Too often, workplace harassment training follows a dated approach that focuses on legal standards. When training is offered, many employers offer “check-the-box” training intended to limit liability for harassment.

While it is important for managers to understand their legal obligations and for employees to understand their legal rights, new approaches to training provide more effective solutions. Yes, managers and employees must understand policies and procedures, but real change starts with organizations and individuals taking concrete, effective steps to create a culture of respect and civility that can prevent small issues from becoming big problems. 

I recently co-authored a report with Sharyn Tejani of the National Women’s Law Center, What Works at Work: Promising Practices to Prevent and Respond to Sexual Harassment in Low Paid Jobs. The report highlighted recommendations shared by workers, organizers, litigators, advocates, and social scientists who attended a two-day convening hosted by the National Women’s Law Center and the Urban Institute. The presenters and participants examined practices shown to be effective by research or through on-the-ground experience for preventing and addressing workplace sexual harassment. 

A key focus of the convening was how to better train employees and managers to prevent and respond to harassment. The presenters and participants offered a number of recommendations to rethink harassment training:

  • Training should be interactive through activities, role-playing, discussions, and demonstrations.
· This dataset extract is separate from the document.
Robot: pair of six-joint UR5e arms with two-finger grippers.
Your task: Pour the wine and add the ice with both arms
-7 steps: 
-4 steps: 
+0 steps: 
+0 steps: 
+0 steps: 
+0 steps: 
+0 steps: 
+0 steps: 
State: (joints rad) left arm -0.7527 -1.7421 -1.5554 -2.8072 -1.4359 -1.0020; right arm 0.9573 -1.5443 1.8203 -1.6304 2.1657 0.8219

Problem-solving and skills-building exercises can address how to identify harassment and retaliation, promote effective communication, provide constructive criticism, speak up and confront a harasser, and support individuals who come forward.
  • Training should come from a trusted messenger, who may be an outside expert, a knowledgeable supervisor, or a peer. 
  • Training should be tailored to the needs of the workforce, considering the culture and how harassment manifests. Involving workers in planning and conducting the training can help to tailor training to specific needs.
  • Training must be accessible, considering the languages that are spoken by employees, literacy levels, access to technology, and the physical location. 
  • Training can teach skills to empower bystanders to disrupt harassment. Active bystanders can intervene in the situation, reach out to an individual who faces harassment, or approach a supervisor.
  • Training should be evaluated through surveys, tests, or discussions to adapt to better meet the needs of the workforce.  
  • Training should be regular. Just as with any other subject of training in the workplace, employees should be trained, observed, critiqued, and retrained. 

As to this final point, employers should not put training on hold while many employees are working remotely and connecting online due to COVID-19. Interactive, web-based programs allow employees to actively participate in training by video through live discussions and online chat functions. 

By implementing these recommendations, training can adapt to better promote safe and respectful workplaces.  

Working IDEAL offers customized online training on issues including harassment, discrimination, retaliation, diversity, equity, and inclusion. Contact us here to learn more about the services we offer.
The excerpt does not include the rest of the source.